WORK TO BE COMPLETED:
In your reply, print every line of the listing exactly and omit all images.

MATERIAL PROVIDED:
Start of Block
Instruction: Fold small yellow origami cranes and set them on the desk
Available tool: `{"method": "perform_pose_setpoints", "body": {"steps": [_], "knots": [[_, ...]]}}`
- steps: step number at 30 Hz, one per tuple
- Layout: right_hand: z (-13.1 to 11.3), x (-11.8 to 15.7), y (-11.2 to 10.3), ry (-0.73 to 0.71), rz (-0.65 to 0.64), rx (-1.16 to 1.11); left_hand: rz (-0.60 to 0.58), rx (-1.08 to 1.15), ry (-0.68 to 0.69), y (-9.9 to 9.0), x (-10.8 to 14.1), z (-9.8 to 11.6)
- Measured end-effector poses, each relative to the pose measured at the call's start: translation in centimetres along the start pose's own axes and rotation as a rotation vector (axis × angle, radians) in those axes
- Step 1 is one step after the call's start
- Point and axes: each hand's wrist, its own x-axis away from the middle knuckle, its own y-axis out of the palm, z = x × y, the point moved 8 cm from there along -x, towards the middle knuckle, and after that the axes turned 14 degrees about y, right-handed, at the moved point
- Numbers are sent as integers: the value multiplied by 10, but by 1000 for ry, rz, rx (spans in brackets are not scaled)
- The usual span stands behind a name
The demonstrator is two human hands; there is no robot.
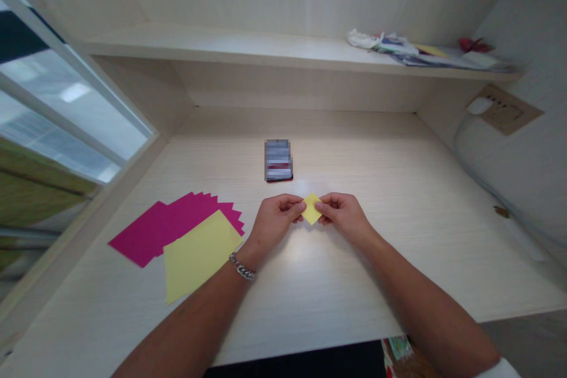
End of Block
ANSWER BOX:
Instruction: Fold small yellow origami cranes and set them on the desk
Available tool: `{"method": "perform_pose_setpoints", "body": {"steps": [_], "knots": [[_, ...]]}}`
- steps: step number at 30 Hz, one per tuple
- Layout: right_hand: z (-13.1 to 11.3), x (-11.8 to 15.7), y (-11.2 to 10.3), ry (-0.73 to 0.71), rz (-0.65 to 0.64), rx (-1.16 to 1.11); left_hand: rz (-0.60 to 0.58), rx (-1.08 to 1.15), ry (-0.68 to 0.69), y (-9.9 to 9.0), x (-10.8 to 14.1), z (-9.8 to 11.6)
- Measured end-effector poses, each relative to the pose measured at the call's start: translation in centimetres along the start pose's own axes and rotation as a rotation vector (axis × angle, radians) in those axes
- Step 1 is one step after the call's start
- Point and axes: each hand's wrist, its own x-axis away from the middle knuckle, its own y-axis out of the palm, z = x × y, the point moved 8 cm from there along -x, towards the middle knuckle, and after that the axes turned 14 degrees about y, right-handed, at the moved point
- Numbers are sent as integers: the value multiplied by 10, but by 1000 for ry, rz, rx (spans in brackets are not scaled)
- The usual span stands behind a name
The demonstrator is two human hands; there is no robot.

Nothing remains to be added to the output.